A ello se suma la magnífica idea de la presencia de El Cid durante la batalla final, en tierras de Valencia; instante precedido por una secuencia sin música, como forma de tributo a quién ya entregó su vida. Y desde luego, también sobresale la imagen del jinete que se aleja tras haber ido abriendo paso a lo largo del camino. El buen trazo de otros personajes secundarios lo hallamos en los retratos de la infanta doña Urraca (Genevieve Page) y el conde García Ordóñez (Raf Vallone). Por otro lado, el amor sin fisuras (en un principio) de Rodrigo y Jimena, hace que esta exclame ante la presunta traición de su prometido, que aquellos que proclaman tales calumnias “no saben lo que han visto”. Y así es, Jimena es consciente de que los hechos, como sucederá posteriormente con las imágenes, se pueden distorsionar.

Ahora bien, todos ellos parecen personajes en cierta forma sometidos por el destino, tanto histórico como amoroso (personal), de algún modo están aprisionados entre las gruesas piedras y las amplias estancias de la austera corte (unos decorados debidos a Veniero Colasanti [1910-1986] y John Moore [1924]).

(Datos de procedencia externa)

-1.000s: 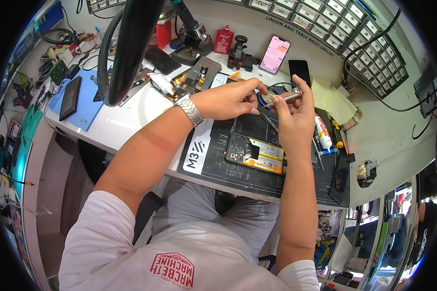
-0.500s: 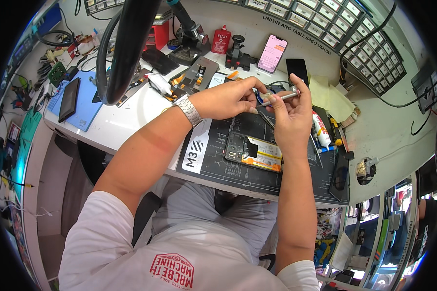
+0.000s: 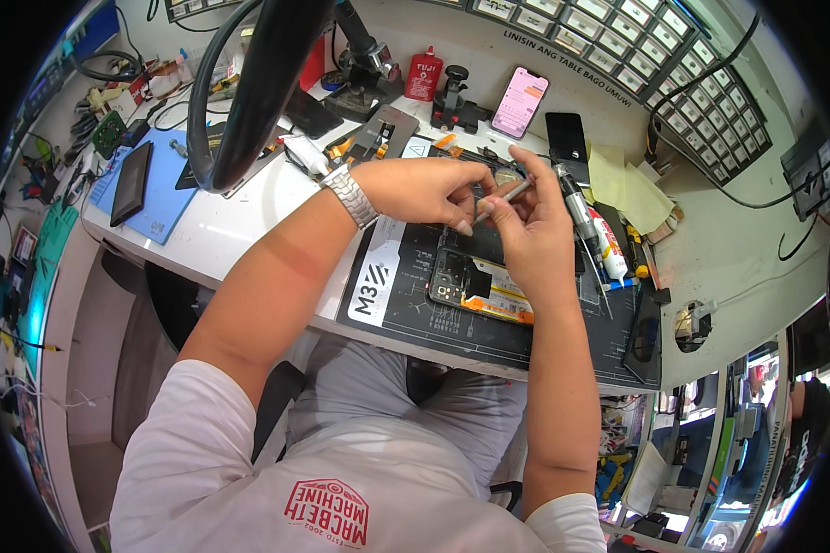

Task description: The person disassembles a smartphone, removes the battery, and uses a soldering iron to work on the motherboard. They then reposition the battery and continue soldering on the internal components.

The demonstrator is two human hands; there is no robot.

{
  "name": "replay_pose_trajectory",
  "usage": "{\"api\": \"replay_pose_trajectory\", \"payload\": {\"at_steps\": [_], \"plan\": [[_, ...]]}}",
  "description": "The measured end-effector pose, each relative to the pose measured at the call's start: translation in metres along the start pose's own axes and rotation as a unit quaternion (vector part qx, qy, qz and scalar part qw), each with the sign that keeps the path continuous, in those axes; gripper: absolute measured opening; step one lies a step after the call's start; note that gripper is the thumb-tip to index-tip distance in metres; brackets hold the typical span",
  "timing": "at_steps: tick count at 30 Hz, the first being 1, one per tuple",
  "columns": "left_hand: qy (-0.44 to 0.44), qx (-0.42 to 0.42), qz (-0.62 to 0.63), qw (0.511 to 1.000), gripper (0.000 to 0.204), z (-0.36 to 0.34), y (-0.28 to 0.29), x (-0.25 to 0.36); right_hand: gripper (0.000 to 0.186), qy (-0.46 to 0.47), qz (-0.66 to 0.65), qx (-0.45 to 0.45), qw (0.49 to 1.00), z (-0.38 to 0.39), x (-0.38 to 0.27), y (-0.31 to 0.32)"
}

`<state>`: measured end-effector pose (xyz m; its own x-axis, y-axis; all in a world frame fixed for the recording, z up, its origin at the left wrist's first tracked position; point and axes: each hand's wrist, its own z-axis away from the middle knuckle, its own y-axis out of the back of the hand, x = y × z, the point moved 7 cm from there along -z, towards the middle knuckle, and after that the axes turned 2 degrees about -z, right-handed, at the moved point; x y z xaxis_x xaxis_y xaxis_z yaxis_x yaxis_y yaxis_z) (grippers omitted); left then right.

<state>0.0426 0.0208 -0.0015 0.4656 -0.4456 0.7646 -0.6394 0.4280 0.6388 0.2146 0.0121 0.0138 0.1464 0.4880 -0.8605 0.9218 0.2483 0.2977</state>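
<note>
My right hand (image 3: 537,226) grips a slim silver pen-shaped tool (image 3: 509,197) between thumb and fingers, its index finger raised. The tool slants down toward my left hand (image 3: 438,194), whose thumb and fingers are pinched together at its lower end. Whatever the left fingertips hold is too small to make out. Below both hands an opened phone (image 3: 480,288) lies on the black work mat (image 3: 406,323), with its battery and orange strips showing. Behind the fingers sits a small round container (image 3: 507,175), partly covered by them.
A silver and black cylindrical tool (image 3: 576,205) and a white-and-red tube (image 3: 609,247) lie right of my right hand. A lit phone (image 3: 519,101) leans at the back beside a black clamp stand (image 3: 456,106) and a red bottle (image 3: 423,74). A thick black arm (image 3: 267,83) hangs at upper left.
Both hands have shifted slightly left, and the right hand has turned with the tool lower between its fingers. The cylindrical tool at the right now shows beside the hand.
</note>
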Motion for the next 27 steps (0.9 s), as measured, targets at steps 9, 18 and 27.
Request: {"api": "replay_pose_trajectory", "payload": {"at_steps": [9, 18, 27], "plan": [[0.062, -0.111, 0.091, 0.988, 0.028, 0.009, -0.002, -0.009, 0.065, -0.001, 0.060, -0.052, 0.997, 0.012, -0.015, -0.020], [0.053, -0.078, 0.044, 0.995, 0.024, 0.009, 0.006, -0.015, 0.060, 0.008, -0.021, -0.120, 0.993, 0.017, -0.024, -0.035], [-0.018, 0.061, -0.032, 0.997, 0.017, -0.007, -0.005, -0.003, 0.060, 0.019, 0.064, -0.095, 0.993, 0.009, -0.018, -0.018]]}}
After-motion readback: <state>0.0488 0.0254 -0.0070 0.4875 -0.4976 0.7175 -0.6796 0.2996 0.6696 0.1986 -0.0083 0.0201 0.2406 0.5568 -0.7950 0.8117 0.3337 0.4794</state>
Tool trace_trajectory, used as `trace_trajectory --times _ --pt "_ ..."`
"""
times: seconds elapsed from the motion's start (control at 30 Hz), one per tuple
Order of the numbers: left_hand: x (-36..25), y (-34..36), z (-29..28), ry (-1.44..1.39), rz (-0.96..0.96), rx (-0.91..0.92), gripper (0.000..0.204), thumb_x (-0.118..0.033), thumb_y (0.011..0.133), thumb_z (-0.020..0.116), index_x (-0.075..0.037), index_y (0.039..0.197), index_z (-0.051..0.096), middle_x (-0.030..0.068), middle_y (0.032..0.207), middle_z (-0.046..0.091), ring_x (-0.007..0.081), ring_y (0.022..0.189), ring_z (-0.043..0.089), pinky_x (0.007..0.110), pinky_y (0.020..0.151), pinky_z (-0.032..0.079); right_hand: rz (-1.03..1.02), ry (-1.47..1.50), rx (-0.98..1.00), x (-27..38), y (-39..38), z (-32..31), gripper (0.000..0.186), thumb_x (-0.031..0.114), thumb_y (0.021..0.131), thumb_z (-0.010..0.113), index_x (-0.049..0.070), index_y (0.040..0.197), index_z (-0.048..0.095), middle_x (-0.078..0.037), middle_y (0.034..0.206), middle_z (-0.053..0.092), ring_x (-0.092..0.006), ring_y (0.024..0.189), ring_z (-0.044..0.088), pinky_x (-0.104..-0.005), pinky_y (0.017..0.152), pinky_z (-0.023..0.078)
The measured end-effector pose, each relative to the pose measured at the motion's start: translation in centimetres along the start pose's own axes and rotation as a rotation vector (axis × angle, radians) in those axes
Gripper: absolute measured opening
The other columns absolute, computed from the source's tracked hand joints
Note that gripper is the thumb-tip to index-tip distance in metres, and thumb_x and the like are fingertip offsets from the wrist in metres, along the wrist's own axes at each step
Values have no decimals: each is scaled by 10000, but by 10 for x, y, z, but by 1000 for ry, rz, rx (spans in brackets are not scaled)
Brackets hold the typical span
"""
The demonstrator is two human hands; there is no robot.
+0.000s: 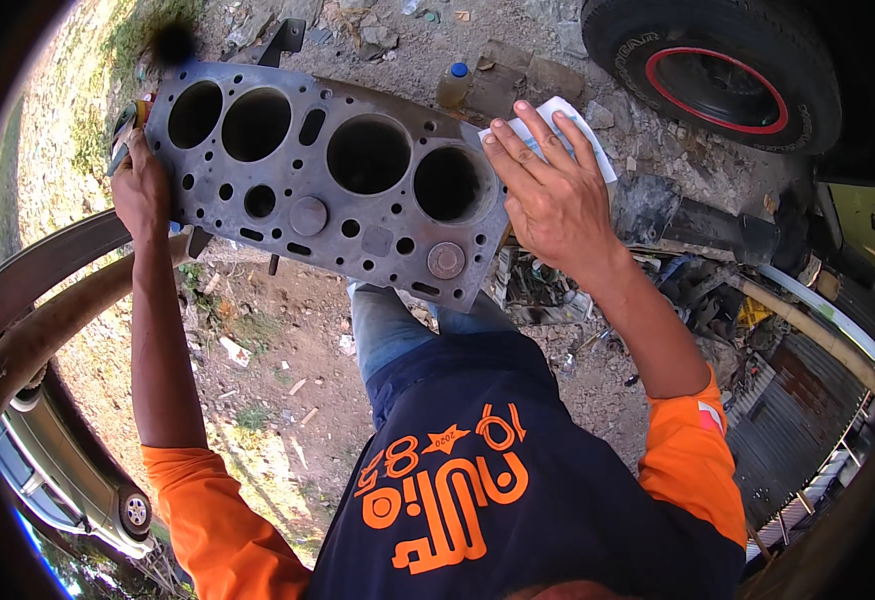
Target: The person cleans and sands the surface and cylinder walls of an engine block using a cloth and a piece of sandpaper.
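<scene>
A grey metal engine block (pixel 367 230) spans the upper middle, its top face showing four large bores and many smaller holes. At its left end my left hand (pixel 140 185) is closed round a small yellow and grey object (pixel 125 125) that I cannot make out clearly, beside the block's edge. My right hand (pixel 552 200) is beyond the block's right end, holding a folded white paper or cloth (pixel 587 140) under its extended fingers. The palm side of that hand is hidden.
A bottle with a blue cap (pixel 453 88) stands behind the block. A tire (pixel 717 70) is at the upper right, metal scrap and corrugated sheet (pixel 777 420) at the right. Curved bars (pixel 67 320) and a parked car (pixel 67 470) are at the left, over stony dirt ground (pixel 267 370).
</scene>
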State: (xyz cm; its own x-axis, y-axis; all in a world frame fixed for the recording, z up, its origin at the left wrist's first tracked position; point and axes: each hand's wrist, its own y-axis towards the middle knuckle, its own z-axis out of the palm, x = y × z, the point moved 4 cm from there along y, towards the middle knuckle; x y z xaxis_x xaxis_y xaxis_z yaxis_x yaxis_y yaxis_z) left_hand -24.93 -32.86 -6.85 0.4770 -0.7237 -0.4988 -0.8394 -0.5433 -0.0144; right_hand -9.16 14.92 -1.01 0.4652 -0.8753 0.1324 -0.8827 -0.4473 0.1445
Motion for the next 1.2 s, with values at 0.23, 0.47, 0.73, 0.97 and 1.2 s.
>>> trace_trajectory --times 0.23,0.47,0.73,0.97,1.2 --pt "-3 -5 1 5 24 2 789 -673 1035 451 29 1190 775 304 1118 758 466 1080 709 483 1002 506 -21 -29 47 3 -29 -3 485 113 871 700 26 1347 736 -120 1472 689 -331 1507 508 -568 1282 301" --pt "-2 -2 0 30 -2 -9 793 -669 1042 441 37 1195 770 305 1121 755 469 1091 704 479 1011 503 -34 -3 71 -1 -27 -1 516 109 846 732 33 1357 737 -112 1489 681 -310 1536 479 -565 1278 310" --pt "-8 -8 -2 11 25 -6 801 -670 1043 436 39 1218 764 313 1140 752 478 1114 695 483 1028 495 -72 16 38 -4 -10 -2 455 115 854 733 34 1301 757 -110 1443 708 -305 1526 492 -563 1281 292" --pt "-4 -1 -1 36 16 -25 803 -671 1037 442 42 1215 765 330 1139 748 482 1118 695 496 1024 496 -80 -5 45 1 6 -7 477 109 836 756 42 1309 760 -99 1449 707 -299 1528 494 -556 1290 287" --pt "-3 -1 0 7 29 -6 795 -676 1034 438 29 1163 784 305 1121 760 480 1088 699 489 1006 499 -89 -29 60 0 4 -11 458 127 845 742 42 1295 766 -99 1443 710 -296 1537 482 -565 1290 288"
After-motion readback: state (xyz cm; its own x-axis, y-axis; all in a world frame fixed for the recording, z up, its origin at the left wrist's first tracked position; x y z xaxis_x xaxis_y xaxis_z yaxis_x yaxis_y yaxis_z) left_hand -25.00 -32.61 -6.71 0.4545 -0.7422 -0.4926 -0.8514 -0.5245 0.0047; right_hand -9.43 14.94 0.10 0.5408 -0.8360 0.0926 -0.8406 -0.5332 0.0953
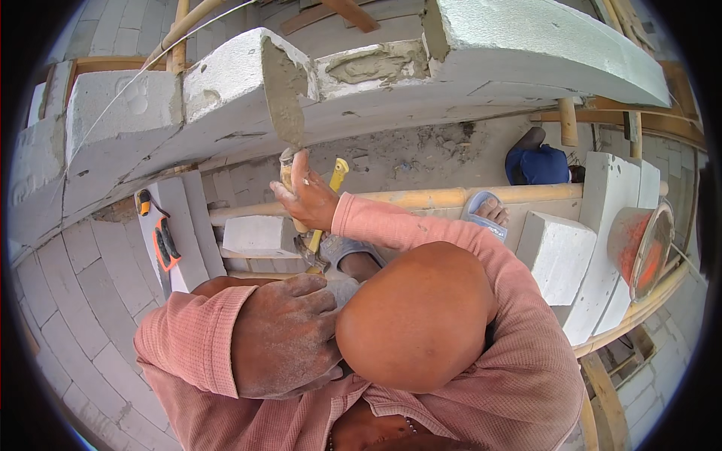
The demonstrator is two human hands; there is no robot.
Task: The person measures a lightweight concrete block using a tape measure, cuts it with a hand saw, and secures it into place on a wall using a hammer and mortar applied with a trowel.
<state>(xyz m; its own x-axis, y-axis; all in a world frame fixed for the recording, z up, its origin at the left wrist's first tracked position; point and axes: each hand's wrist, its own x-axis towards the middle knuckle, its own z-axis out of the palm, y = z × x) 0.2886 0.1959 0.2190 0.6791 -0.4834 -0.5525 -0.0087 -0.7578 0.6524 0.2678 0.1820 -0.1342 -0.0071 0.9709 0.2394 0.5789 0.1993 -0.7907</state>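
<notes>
Right hand [312, 192] grips trowel [284, 105] by block wall [421, 94]. Left hand [286, 338] curled near knee [417, 316]; can't tell if holding anything.

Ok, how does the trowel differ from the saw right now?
The trowel is gripped in the right hand, while the saw lies unheld on a pale block at the left. The trowel's blade is coated in grey mortar; no such coat shows on the saw. The trowel's blade points away from the person, the saw's toward them. Both are hand tools with a handle and a blade.
</notes>
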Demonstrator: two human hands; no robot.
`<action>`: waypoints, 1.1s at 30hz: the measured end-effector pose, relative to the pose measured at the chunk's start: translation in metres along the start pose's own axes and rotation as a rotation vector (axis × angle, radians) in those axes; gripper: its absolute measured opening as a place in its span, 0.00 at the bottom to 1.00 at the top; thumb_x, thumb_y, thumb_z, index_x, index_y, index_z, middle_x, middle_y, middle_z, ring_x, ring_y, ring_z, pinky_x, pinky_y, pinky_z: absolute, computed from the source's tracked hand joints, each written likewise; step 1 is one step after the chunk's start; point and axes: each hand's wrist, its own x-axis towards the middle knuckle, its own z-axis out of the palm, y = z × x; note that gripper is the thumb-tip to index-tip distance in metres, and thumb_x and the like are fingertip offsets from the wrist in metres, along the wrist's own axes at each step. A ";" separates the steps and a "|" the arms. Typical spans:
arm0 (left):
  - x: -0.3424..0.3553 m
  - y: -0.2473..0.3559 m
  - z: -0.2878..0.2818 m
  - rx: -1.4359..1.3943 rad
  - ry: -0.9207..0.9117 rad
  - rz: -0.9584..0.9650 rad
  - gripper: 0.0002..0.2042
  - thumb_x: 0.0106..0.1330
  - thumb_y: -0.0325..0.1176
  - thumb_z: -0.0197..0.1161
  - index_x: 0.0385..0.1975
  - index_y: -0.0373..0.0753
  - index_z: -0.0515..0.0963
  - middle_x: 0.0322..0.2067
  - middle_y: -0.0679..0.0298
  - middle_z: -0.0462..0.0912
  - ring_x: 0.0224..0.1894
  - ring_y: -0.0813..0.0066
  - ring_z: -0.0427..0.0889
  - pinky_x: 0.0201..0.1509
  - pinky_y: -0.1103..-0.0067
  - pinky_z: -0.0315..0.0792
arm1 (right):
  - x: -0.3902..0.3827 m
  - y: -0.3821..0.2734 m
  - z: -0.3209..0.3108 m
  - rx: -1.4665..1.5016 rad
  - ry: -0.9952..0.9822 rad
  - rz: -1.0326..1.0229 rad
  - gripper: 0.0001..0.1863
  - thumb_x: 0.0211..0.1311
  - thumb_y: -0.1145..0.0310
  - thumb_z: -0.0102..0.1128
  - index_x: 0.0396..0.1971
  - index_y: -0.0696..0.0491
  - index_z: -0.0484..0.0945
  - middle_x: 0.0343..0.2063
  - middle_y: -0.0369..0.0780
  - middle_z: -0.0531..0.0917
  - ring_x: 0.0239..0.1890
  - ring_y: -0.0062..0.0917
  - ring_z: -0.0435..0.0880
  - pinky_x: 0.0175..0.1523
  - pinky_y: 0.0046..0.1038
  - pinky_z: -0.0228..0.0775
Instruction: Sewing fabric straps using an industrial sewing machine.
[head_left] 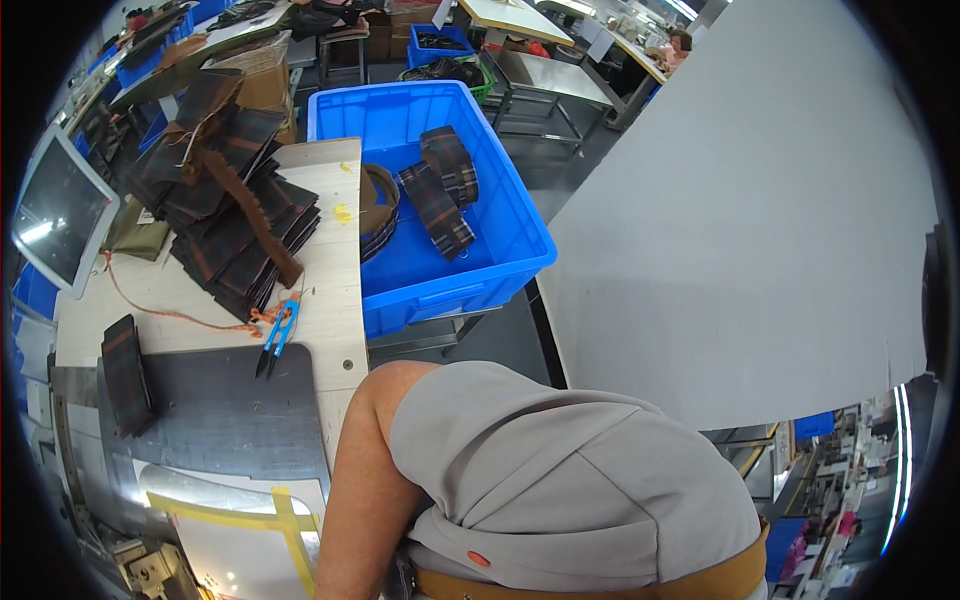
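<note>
Neither of my hands shows; a bare forearm (350, 500) below a grey sleeve (500, 430) runs out through the lower edge, its hand hidden. Left of this arm is a dark metal plate (230, 410) set in the pale worktable (338, 300). One folded dark plaid fabric piece (126, 375) lies at the plate's left side. Blue-handled thread snips (281, 330) on an orange cord rest at its far edge. Beyond them rises a leaning stack of plaid fabric pieces (240, 240), with a brown strip (245, 205) draped across.
A blue bin (450, 290) beside the table holds plaid bands (437, 205). At the left stands a tilted screen (65, 215). Yellow tape (290, 525) marks a white surface near machine parts (155, 570). A large grey-white panel (740, 220) fills the right; a person (678, 48) sits far off.
</note>
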 end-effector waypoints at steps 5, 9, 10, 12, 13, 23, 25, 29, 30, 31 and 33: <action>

En este sentido, recordemos la tensión acumulada durante el deslucido banquete nupcial.


La gesta histórica es asimilada por la cinematográfica y sigue destacando en una actualidad en la que ya ni los productores poseen un nombre propio, es decir, una personalidad definida, al contrario de aquellos profesionales que conocieron muy bien su oficio porque no provenían de un conglomerado hotelero o petrolero.

Cultivador de su propia leyenda y, hasta donde reconocen los estudiosos, hombre culto que además aceptaba las sugerencias de sus lugartenientes, El Cid es un personaje relevante en un país que con demasiada energía ha decidido postergar a sus héroes o comprar la interesada mercancía negra con la que poder renegar de la propia historia (sin exculpar los errores cometidos, como en cualquier otro país). Pero la verdadera historia, como la vida, al final se abre camino, aunque sea a lomos de un personaje que la mayoría de las veces se encuentra solo. Al fin y al cabo, suelen ser ellos quienes la escriben.